Plotly and NVIDIA Partner to Integrate Dash and RAPIDS

Published in

Plotly

4 min readMay 19, 2020

We’re pleased to announce that Plotly and NVIDIA are partnering to bring GPU-accelerated Artificial Intelligence (AI) & Machine Learning (ML) to a vastly wider audience of business users. By integrating the Plotly Dash frontend with the NVIDIA RAPIDS backend, we are offering one of the highest performance AI & ML stacks available in Python today. This is all open-source and accessible in a few lines of Python code.

NVIDIA’s CEO Jensen Huang mentioned some of the early fruits of this partnership in the first minute of his GTC 2020 Kitchen Keynote last week, and today we’re more formally announcing our partnership.

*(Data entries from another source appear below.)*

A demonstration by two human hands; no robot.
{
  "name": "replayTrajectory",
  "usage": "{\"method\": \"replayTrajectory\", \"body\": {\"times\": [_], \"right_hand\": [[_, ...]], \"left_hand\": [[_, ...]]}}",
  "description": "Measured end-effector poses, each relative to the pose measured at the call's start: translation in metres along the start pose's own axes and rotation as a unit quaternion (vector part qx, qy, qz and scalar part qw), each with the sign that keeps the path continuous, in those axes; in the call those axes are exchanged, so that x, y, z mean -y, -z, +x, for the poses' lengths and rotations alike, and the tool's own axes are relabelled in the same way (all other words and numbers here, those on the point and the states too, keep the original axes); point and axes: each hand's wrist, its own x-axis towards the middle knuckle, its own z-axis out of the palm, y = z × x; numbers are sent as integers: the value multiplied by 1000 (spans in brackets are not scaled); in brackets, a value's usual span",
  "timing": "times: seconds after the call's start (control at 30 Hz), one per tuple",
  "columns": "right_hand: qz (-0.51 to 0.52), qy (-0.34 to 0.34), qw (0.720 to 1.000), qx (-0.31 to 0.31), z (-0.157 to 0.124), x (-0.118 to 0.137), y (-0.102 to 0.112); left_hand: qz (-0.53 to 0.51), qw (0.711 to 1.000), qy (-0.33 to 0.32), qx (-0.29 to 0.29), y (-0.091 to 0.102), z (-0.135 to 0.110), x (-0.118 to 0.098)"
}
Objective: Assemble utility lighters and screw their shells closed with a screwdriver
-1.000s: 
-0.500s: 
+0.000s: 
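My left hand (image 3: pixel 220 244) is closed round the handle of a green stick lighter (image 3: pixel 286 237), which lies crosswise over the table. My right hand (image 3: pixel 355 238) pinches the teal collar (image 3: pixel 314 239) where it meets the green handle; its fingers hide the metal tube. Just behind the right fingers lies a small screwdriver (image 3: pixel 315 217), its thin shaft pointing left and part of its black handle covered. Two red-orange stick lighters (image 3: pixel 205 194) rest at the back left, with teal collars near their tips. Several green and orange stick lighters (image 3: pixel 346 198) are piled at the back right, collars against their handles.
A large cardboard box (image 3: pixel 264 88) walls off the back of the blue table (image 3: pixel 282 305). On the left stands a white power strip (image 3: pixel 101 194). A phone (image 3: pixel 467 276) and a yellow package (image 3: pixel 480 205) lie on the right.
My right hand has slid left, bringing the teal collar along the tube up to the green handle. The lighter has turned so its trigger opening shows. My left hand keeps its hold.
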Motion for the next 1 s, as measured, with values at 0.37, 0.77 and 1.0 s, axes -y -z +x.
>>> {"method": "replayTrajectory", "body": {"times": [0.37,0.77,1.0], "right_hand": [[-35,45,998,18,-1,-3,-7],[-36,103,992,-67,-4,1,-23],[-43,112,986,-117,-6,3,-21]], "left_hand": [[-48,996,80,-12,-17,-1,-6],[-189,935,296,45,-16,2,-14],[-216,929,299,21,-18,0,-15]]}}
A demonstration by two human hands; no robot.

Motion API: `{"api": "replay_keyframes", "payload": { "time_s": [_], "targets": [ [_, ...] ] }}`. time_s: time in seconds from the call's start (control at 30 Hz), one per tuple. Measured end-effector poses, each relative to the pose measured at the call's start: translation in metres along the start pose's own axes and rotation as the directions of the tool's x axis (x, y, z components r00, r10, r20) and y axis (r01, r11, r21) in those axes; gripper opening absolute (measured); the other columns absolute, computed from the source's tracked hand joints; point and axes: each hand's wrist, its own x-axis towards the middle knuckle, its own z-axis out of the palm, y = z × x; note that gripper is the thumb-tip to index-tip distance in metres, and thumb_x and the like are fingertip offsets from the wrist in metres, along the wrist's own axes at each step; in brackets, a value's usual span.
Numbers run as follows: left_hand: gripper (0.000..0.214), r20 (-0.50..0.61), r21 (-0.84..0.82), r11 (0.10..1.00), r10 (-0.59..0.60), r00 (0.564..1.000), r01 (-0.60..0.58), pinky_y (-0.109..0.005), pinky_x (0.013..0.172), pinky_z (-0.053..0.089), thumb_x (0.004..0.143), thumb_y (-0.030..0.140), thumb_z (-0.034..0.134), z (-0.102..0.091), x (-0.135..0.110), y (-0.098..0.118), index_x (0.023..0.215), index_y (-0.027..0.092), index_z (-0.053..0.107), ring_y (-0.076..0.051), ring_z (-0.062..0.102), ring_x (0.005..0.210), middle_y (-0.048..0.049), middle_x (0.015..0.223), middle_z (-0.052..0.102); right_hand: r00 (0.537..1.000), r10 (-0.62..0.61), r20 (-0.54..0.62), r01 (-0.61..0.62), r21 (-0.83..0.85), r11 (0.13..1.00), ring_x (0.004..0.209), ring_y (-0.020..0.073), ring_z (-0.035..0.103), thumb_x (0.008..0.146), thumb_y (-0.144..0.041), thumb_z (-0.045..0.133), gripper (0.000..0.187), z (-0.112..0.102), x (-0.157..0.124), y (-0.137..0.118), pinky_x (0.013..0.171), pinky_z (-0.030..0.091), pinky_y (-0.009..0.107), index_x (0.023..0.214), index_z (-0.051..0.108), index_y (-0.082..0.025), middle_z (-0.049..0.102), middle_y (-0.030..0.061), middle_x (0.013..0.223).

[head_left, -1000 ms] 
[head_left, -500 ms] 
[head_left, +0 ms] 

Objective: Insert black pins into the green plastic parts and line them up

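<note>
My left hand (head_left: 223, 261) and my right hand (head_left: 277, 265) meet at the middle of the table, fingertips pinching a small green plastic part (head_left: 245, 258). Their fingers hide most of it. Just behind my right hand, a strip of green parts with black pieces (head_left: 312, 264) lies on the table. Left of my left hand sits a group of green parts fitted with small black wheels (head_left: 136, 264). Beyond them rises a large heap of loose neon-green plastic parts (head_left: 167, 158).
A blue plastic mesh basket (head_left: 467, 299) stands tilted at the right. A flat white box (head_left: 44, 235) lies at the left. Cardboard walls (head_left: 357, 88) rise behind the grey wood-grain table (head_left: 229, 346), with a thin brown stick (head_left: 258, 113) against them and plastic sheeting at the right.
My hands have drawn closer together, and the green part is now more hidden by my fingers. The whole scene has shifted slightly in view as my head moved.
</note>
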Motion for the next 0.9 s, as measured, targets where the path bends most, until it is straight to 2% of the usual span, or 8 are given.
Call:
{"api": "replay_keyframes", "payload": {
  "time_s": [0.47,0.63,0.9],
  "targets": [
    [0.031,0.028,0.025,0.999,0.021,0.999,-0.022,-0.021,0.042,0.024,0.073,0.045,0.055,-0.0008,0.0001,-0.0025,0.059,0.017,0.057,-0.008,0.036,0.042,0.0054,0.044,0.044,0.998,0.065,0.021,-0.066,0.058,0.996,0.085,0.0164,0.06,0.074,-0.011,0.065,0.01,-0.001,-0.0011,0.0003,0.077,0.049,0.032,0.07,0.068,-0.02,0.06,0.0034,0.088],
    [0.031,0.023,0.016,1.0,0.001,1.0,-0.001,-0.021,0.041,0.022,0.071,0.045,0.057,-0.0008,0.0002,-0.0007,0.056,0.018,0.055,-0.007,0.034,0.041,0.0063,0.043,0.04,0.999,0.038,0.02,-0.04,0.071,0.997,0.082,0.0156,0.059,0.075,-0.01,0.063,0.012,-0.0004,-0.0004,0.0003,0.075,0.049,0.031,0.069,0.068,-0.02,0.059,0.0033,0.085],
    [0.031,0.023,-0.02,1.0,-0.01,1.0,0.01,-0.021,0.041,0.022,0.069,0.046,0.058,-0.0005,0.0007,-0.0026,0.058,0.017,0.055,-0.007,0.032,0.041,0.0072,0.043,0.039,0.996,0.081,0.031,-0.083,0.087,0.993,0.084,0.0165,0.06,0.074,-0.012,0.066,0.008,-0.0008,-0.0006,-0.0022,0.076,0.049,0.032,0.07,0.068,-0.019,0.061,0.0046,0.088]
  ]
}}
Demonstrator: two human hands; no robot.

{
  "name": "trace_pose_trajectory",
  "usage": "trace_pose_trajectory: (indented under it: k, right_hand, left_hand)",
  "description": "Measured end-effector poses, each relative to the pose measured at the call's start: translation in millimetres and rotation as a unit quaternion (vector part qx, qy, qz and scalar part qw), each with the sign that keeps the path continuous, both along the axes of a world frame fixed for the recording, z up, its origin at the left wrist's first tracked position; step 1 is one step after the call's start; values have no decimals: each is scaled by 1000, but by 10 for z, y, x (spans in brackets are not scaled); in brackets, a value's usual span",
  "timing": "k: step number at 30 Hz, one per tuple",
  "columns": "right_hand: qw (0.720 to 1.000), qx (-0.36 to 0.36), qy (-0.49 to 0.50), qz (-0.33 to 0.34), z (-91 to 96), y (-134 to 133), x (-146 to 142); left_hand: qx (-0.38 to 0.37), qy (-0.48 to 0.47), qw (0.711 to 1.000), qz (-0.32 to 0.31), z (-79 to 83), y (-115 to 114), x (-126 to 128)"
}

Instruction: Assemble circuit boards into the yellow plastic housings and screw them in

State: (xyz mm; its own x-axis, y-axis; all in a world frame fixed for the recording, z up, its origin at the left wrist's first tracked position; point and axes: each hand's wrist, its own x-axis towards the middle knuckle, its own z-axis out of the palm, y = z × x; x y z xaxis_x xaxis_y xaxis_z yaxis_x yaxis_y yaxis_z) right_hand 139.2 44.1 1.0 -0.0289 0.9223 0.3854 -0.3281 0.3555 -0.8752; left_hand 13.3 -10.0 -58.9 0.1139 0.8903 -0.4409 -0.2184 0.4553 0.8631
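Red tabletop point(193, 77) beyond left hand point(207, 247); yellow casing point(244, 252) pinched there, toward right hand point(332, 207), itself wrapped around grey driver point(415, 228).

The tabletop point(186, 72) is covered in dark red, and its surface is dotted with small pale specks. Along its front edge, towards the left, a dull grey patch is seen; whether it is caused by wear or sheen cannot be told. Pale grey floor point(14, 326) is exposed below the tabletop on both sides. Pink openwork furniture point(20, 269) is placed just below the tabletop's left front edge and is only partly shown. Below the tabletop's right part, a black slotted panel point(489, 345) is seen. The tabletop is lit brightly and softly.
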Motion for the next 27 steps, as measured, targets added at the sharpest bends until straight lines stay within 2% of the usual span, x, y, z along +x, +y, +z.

A typical business intelligence (BI) dashboard or analytical application combines graphs, maps, and controls to provide interactive access to queries and AI models running on large, complex datasets. Any organization delivering goods or services at scale will have millions of records to analyze, spread out in time and space and across various more-abstract dimensions. Building a performant application on top of such a dataset usually requires a multi-team, multi-week effort and results in a complex, multi-tiered architecture. New technologies like Dash and RAPIDS are changing this landscape, empowering individual Python developers to easily and quickly build analytical applications that are more performant than their complex counterparts.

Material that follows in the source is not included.